*WHAT THIS TASK INVOLVES*:
Would you copy every line of the listing below that includes the word "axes"?

****

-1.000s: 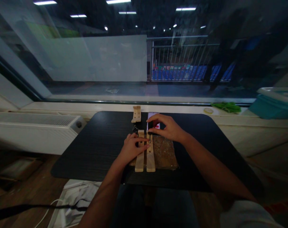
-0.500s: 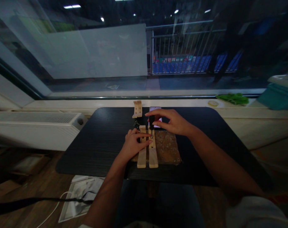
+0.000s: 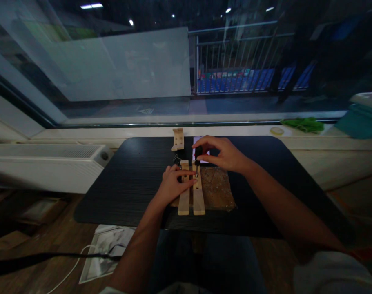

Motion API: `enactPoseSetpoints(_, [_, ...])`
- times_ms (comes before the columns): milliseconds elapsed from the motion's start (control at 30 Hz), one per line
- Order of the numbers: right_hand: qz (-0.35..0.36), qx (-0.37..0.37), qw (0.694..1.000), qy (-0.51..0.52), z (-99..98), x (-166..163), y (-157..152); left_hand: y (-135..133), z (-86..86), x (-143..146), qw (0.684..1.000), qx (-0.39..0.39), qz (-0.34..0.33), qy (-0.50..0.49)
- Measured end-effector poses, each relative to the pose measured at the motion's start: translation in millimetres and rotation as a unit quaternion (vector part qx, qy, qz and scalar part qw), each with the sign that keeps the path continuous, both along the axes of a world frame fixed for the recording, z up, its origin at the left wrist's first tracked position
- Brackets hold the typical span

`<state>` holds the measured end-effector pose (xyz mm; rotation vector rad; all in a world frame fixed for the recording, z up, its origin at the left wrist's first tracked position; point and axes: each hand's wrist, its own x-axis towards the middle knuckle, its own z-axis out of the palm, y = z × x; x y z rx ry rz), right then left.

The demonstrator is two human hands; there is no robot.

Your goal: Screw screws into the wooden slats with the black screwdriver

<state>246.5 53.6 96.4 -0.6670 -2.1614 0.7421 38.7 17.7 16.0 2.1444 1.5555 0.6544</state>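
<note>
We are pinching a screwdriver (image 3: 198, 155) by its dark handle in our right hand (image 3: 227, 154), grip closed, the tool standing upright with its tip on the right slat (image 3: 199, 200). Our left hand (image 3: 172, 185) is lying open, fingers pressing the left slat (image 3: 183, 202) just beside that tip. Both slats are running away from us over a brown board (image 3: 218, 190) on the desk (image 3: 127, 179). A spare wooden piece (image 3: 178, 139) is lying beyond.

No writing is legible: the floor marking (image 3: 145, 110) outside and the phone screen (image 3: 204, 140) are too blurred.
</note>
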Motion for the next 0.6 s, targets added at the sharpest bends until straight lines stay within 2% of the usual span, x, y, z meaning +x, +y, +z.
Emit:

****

*ANSWER TO THIS TASK*:
- Measured end-effector poses, each relative to the pose measured at the motion's start: translation in millimetres and rotation as a unit quaternion (vector part qx, qy, qz and scalar part qw), each with the sign that keeps the path continuous, both along the axes of a world frame fixed for the recording, z up, its origin at the left wrist's first tracked position
`<state>` holds the measured end-effector pose (xyz mm; rotation vector rad; all in a world frame fixed for the recording, z up, its origin at the left wrist's first tracked position; point and axes: each hand's wrist, its own x-axis towards the middle knuckle, its own z-axis out of the palm, y = z × x; x y z rx ry rz), right then left.

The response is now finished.